■ To do ■
A verbatim copy of the whole listing is what is needed.

■ Data section ■

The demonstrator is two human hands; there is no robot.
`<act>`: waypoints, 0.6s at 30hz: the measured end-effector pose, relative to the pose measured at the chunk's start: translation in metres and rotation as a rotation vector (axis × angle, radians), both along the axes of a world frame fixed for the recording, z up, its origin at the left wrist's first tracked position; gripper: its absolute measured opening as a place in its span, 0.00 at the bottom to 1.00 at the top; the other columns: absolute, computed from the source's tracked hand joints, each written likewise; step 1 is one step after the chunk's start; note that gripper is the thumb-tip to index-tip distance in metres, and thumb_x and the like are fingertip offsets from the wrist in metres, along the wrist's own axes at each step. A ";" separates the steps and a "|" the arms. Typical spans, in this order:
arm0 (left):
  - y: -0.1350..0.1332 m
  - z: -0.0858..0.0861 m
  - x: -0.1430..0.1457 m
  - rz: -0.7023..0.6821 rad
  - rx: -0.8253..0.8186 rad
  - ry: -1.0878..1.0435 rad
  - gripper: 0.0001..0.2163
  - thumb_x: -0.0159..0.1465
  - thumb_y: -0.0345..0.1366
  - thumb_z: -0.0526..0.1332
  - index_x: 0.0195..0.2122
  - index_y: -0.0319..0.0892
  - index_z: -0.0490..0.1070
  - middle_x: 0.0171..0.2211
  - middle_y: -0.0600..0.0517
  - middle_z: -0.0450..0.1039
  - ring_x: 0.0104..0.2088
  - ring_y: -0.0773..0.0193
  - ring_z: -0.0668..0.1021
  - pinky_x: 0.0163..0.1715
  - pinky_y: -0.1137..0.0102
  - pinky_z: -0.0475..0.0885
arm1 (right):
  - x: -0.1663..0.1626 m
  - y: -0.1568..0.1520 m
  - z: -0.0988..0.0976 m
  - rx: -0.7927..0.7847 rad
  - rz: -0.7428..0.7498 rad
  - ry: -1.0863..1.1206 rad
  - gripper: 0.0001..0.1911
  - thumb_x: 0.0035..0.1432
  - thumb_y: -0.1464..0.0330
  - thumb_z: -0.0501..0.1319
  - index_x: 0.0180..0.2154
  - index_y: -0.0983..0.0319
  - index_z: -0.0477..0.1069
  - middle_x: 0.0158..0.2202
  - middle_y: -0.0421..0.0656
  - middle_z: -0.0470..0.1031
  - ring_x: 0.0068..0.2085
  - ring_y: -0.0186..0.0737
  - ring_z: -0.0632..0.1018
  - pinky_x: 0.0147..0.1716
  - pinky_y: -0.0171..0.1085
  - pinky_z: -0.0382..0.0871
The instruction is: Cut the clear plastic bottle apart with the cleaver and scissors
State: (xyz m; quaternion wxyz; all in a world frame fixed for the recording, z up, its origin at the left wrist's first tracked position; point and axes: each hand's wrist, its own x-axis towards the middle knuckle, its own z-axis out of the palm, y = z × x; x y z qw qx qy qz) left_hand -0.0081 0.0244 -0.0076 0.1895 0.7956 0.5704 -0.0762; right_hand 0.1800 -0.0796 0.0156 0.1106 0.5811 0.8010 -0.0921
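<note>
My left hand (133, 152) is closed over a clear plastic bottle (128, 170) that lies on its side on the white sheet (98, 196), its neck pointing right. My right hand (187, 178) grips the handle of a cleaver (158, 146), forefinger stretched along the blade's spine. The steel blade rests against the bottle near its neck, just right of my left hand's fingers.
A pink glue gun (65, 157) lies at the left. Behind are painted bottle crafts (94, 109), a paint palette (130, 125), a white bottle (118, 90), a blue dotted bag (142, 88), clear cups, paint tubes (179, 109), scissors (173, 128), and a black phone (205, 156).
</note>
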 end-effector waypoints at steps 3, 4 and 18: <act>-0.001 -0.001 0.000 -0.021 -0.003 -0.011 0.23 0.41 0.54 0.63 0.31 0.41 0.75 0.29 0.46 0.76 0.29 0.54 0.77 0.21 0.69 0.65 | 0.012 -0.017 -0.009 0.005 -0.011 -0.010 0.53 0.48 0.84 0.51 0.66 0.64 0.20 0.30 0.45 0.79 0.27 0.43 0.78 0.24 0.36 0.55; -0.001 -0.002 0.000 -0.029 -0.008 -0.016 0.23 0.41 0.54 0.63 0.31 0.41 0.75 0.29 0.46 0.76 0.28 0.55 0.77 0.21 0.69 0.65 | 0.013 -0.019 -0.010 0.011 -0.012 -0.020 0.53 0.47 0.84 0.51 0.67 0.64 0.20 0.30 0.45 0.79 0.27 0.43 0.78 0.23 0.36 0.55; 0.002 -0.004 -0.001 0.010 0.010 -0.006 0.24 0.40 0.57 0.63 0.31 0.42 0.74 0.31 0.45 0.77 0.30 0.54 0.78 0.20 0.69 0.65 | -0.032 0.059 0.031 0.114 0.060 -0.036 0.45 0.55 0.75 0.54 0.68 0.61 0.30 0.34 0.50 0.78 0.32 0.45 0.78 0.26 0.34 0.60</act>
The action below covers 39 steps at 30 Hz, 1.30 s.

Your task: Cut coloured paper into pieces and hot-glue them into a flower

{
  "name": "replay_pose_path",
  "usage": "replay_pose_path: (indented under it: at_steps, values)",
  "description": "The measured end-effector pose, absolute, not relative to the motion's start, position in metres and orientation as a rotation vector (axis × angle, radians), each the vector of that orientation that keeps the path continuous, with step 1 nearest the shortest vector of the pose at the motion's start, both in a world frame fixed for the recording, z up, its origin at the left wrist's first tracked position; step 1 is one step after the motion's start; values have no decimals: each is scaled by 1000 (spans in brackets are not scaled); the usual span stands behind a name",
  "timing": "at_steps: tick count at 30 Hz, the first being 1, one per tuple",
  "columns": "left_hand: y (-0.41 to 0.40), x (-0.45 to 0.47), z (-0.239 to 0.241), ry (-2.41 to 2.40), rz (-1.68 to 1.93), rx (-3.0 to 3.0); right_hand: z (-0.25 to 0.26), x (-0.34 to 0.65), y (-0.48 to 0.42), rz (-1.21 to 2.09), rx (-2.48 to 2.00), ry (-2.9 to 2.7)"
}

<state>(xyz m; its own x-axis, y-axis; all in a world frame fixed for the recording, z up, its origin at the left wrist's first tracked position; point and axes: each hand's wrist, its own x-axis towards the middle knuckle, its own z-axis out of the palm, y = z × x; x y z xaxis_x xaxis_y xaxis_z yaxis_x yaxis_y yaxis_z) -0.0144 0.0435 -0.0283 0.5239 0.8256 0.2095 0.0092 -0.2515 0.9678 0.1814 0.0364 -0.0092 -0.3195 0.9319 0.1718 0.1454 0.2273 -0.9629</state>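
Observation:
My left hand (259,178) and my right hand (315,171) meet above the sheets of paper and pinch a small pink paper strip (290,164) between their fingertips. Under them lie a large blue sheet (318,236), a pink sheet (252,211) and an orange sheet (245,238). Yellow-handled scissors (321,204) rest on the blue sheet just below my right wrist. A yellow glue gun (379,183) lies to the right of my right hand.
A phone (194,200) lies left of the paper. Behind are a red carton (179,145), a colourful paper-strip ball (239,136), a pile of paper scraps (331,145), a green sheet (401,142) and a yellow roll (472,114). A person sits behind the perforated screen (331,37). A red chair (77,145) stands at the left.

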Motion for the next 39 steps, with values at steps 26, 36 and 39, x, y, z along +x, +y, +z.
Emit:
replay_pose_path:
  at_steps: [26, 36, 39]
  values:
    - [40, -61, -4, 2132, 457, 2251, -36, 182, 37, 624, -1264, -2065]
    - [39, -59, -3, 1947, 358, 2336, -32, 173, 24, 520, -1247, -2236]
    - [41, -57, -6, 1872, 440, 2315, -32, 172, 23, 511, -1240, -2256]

■ Exercise result ■
The demonstrator is two human hands; there is no robot.
`<act>`: waypoints, 0.6s at 30hz: the measured end-effector pose, relative to the pose measured at the chunk's start: translation in metres and rotation as a rotation vector (axis × angle, radians), both along the axes of a world frame fixed for the recording, z up, its origin at the left wrist's first tracked position; gripper: its absolute measured opening as a place in its span, 0.00 at the bottom to 1.00 at the top; the other columns: absolute, computed from the source's tracked hand joints, each written likewise; step 1 is one step after the chunk's start; note that gripper is the thumb-tip to index-tip distance in metres, and thumb_x and the like are fingertip offsets from the wrist in metres, along the wrist's own axes at each step. A ";" separates the steps and a "|" the arms. Typical spans, in this order:
arm0 (left):
  - y: -0.1350..0.1332 m
  - z: -0.0858..0.0861 m
  - x: -0.1430..0.1457 m
  - rz: -0.7023..0.6821 rad
  - rx: -0.8253..0.8186 rad
  - ry: -1.0878..1.0435 rad
  - gripper: 0.0001..0.2163
  - thumb_x: -0.0159..0.1465
  - thumb_y: -0.0345..0.1366
  - thumb_z: -0.0526..0.1332
  - index_x: 0.0195..0.2122
  - index_y: -0.0319..0.0892
  - index_z: -0.0490..0.1070
  - middle_x: 0.0171..0.2211
  - middle_y: -0.0600..0.0517
  - middle_z: -0.0450..0.1039
  - ring_x: 0.0104..0.2088
  - ring_y: -0.0773..0.0193
  - ring_z: -0.0668..0.1021
  - pinky_x: 0.0163..0.1715
  - pinky_y: -0.1137..0.0102
  - pinky_z: -0.0475..0.0885
arm1 (right):
  - x: -0.1663..0.1626 m
  - y: -0.1568..0.1520 m
  - z: -0.0988..0.0976 m
  - rx: -0.7927..0.7847 rad
  - rz: -0.7428..0.7498 rad
  - ry: -1.0863..1.1206 rad
  - gripper: 0.0001..0.1911
  - thumb_x: 0.0035..0.1432
  - thumb_y: -0.1464..0.0330
  - thumb_z: -0.0501..0.1319
  - index_x: 0.0180..0.2154
  - index_y: -0.0983..0.0319
  - index_z: -0.0477..0.1069
  - middle_x: 0.0158..0.2202
  - middle_y: -0.0421..0.0656
  - middle_z: -0.0470..0.1031
  - ring_x: 0.0068..0.2085
  - ring_y: -0.0186..0.0737
  - ring_z: -0.0632..0.1018
  - pinky_x: 0.0147..0.1716
  - pinky_y: -0.0171..0.1085
  - pinky_z: -0.0382..0.0871
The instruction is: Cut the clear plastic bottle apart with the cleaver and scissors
State: (xyz m; quaternion wxyz; all in a world frame fixed for the recording, z up, its origin at the left wrist's first tracked position; point and axes: each hand's wrist, its own x-axis towards the middle knuckle, its own z-axis out of the palm, y = z × x; x y z qw qx qy qz) left_hand -0.0081 0.0244 -0.0076 0.1895 0.7956 0.5704 -0.0762; right_hand 0.1800 -0.0796 0.0156 0.1106 0.5811 0.8010 -0.0921
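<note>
My left hand (133, 152) is closed over a clear plastic bottle (128, 170) that lies on its side on the white sheet (98, 196), its neck pointing right. My right hand (187, 178) grips the handle of a cleaver (158, 146), forefinger stretched along the blade's spine. The steel blade rests against the bottle near its neck, just right of my left hand's fingers.
A pink glue gun (65, 157) lies at the left. Behind are painted bottle crafts (94, 109), a paint palette (130, 125), a white bottle (118, 90), a blue dotted bag (142, 88), clear cups, paint tubes (179, 109), scissors (173, 128), and a black phone (205, 156).
</note>
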 end-effector waypoints at steps 3, 4 and 18: <act>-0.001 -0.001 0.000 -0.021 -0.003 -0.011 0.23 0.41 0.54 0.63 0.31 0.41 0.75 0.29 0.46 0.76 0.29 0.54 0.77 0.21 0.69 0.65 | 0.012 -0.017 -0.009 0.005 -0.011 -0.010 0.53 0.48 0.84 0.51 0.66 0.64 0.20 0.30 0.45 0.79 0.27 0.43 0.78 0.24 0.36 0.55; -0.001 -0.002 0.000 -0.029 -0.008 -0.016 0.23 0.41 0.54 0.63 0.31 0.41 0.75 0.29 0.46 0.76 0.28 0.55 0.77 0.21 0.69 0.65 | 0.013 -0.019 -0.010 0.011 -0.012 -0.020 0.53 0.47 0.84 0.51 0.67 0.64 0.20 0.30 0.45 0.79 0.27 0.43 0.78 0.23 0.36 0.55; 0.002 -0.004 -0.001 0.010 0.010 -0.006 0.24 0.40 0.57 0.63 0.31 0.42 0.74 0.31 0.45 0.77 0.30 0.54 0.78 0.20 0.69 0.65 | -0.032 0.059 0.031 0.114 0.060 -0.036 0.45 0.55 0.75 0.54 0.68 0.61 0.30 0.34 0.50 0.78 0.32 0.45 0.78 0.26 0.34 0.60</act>
The action below covers 39 steps at 30 Hz, 1.30 s.

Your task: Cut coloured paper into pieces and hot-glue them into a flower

{
  "name": "replay_pose_path",
  "usage": "replay_pose_path: (indented under it: at_steps, values)",
  "description": "The measured end-effector pose, absolute, not relative to the motion's start, position in metres and orientation as a rotation vector (axis × angle, radians), each the vector of that orientation that keeps the path continuous, with step 1 nearest the shortest vector of the pose at the motion's start, both in a world frame fixed for the recording, z up, its origin at the left wrist's first tracked position; step 1 is one step after the motion's start; values have no decimals: each is scaled by 1000 (spans in brackets are not scaled); the usual span stands behind a name",
  "timing": "at_steps: tick count at 30 Hz, the first being 1, one per tuple",
  "columns": "left_hand: y (-0.41 to 0.40), x (-0.45 to 0.47), z (-0.239 to 0.241), ry (-2.41 to 2.40), rz (-1.68 to 1.93), rx (-3.0 to 3.0); right_hand: z (-0.25 to 0.26), x (-0.34 to 0.65), y (-0.48 to 0.42), rz (-1.21 to 2.09), rx (-2.48 to 2.00), ry (-2.9 to 2.7)"
}

<state>(xyz m; its own x-axis, y-axis; all in a world frame fixed for the recording, z up, its origin at the left wrist's first tracked position; point and axes: each hand's wrist, its own x-axis towards the middle knuckle, its own z-axis out of the palm, y = z × x; x y z xaxis_x xaxis_y xaxis_z yaxis_x yaxis_y yaxis_z) -0.0144 0.0435 -0.0283 0.5239 0.8256 0.2095 0.0092 -0.2515 0.9678 0.1814 0.0364 -0.0092 -0.3195 0.9319 0.1718 0.1454 0.2273 -0.9629</state>
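Observation:
My left hand (259,178) and my right hand (315,171) meet above the sheets of paper and pinch a small pink paper strip (290,164) between their fingertips. Under them lie a large blue sheet (318,236), a pink sheet (252,211) and an orange sheet (245,238). Yellow-handled scissors (321,204) rest on the blue sheet just below my right wrist. A yellow glue gun (379,183) lies to the right of my right hand.
A phone (194,200) lies left of the paper. Behind are a red carton (179,145), a colourful paper-strip ball (239,136), a pile of paper scraps (331,145), a green sheet (401,142) and a yellow roll (472,114). A person sits behind the perforated screen (331,37). A red chair (77,145) stands at the left.
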
Motion for the next 39 steps, with values at steps 26, 36 and 39, x, y, z along +x, +y, +z.
Emit:
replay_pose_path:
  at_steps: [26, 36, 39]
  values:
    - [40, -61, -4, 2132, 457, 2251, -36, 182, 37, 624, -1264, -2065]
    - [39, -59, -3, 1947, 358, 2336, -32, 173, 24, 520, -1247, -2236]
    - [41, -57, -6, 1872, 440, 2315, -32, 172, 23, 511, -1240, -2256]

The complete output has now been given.